**TASK OBJECTIVE**. Look for the word "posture" in the entries and copy every line where it shows up.

**GIVEN INFORMATION**.
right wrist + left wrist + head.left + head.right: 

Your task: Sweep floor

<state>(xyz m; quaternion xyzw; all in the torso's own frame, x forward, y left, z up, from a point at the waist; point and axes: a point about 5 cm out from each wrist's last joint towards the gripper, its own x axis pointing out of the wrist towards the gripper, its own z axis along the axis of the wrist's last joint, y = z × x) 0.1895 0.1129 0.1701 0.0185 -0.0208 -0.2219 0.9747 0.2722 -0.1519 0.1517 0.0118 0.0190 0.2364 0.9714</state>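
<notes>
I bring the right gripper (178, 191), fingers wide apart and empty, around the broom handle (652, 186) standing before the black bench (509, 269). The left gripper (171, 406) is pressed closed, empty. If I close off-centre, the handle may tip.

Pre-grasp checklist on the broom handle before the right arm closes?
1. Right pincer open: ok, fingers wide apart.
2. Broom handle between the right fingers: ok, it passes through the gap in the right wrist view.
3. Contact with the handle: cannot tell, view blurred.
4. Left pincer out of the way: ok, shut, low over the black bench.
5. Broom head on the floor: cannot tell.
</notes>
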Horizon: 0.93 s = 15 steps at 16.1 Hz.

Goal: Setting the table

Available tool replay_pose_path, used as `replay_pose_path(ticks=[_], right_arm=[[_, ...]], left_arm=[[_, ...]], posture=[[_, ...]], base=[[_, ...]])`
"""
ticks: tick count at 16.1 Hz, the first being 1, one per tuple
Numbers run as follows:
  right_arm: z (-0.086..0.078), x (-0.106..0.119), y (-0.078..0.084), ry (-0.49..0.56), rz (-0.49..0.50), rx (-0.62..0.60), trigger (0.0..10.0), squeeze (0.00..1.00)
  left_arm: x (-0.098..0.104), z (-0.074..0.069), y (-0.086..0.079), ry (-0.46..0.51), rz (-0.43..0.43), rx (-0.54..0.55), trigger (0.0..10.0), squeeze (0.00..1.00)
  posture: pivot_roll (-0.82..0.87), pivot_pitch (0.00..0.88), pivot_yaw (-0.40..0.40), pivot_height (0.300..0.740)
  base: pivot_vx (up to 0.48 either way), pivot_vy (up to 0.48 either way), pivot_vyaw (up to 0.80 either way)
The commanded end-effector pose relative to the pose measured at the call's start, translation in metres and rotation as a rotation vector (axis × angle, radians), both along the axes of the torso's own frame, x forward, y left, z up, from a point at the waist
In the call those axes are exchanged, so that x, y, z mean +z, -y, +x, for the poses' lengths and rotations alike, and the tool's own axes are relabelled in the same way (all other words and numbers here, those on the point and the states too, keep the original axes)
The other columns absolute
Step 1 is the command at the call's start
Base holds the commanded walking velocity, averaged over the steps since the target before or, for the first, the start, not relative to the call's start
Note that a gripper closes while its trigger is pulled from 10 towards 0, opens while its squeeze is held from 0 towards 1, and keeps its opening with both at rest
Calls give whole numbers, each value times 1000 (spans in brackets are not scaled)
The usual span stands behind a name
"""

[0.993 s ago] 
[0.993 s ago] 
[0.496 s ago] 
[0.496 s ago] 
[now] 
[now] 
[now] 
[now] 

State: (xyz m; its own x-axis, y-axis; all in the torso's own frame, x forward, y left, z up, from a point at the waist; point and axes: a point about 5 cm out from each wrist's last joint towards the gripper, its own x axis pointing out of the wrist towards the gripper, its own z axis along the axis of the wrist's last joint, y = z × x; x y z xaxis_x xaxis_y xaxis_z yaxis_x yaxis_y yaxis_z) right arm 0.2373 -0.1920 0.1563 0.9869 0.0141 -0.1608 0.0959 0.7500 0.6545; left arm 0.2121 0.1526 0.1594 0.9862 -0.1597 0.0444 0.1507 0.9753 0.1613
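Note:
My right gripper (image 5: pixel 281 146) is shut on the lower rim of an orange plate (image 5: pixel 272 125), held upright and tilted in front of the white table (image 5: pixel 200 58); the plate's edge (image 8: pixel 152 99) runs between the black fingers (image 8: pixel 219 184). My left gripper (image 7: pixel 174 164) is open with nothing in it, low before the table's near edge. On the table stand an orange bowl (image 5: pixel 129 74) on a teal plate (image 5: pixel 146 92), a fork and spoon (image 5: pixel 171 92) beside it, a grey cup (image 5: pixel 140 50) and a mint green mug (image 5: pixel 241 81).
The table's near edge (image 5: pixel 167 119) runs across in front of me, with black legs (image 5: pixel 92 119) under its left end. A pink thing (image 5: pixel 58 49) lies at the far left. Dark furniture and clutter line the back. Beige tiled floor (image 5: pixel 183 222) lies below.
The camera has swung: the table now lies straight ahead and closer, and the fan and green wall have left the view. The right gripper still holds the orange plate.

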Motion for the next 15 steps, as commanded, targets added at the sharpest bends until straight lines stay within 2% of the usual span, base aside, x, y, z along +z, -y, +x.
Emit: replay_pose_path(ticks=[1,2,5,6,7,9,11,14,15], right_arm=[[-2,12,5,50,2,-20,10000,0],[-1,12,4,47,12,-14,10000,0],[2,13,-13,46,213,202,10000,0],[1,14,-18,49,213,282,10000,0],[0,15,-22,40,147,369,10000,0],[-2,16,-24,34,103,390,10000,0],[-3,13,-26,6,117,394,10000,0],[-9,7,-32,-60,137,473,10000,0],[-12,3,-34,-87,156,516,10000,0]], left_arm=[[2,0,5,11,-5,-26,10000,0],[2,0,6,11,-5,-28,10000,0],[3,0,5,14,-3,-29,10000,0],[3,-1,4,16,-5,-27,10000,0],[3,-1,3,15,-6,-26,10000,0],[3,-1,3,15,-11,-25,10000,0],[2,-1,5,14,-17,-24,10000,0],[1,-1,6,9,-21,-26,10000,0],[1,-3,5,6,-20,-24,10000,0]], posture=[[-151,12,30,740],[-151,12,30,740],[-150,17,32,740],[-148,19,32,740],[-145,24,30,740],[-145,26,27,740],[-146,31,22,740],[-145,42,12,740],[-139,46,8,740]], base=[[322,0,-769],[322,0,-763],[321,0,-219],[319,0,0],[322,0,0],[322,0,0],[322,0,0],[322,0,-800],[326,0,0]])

**RESULT OF THIS EXERCISE**.
Available tool replay_pose_path, used as `replay_pose_path(ticks=[_], right_arm=[[_, ...]], left_arm=[[_, ...]], posture=[[_, ...]], base=[[_, ...]])`
  posture: pivot_roll (-0.82..0.87), pivot_pitch (0.00..0.88), pivot_yaw (-0.40..0.40), pivot_height (0.300..0.740)
Emit: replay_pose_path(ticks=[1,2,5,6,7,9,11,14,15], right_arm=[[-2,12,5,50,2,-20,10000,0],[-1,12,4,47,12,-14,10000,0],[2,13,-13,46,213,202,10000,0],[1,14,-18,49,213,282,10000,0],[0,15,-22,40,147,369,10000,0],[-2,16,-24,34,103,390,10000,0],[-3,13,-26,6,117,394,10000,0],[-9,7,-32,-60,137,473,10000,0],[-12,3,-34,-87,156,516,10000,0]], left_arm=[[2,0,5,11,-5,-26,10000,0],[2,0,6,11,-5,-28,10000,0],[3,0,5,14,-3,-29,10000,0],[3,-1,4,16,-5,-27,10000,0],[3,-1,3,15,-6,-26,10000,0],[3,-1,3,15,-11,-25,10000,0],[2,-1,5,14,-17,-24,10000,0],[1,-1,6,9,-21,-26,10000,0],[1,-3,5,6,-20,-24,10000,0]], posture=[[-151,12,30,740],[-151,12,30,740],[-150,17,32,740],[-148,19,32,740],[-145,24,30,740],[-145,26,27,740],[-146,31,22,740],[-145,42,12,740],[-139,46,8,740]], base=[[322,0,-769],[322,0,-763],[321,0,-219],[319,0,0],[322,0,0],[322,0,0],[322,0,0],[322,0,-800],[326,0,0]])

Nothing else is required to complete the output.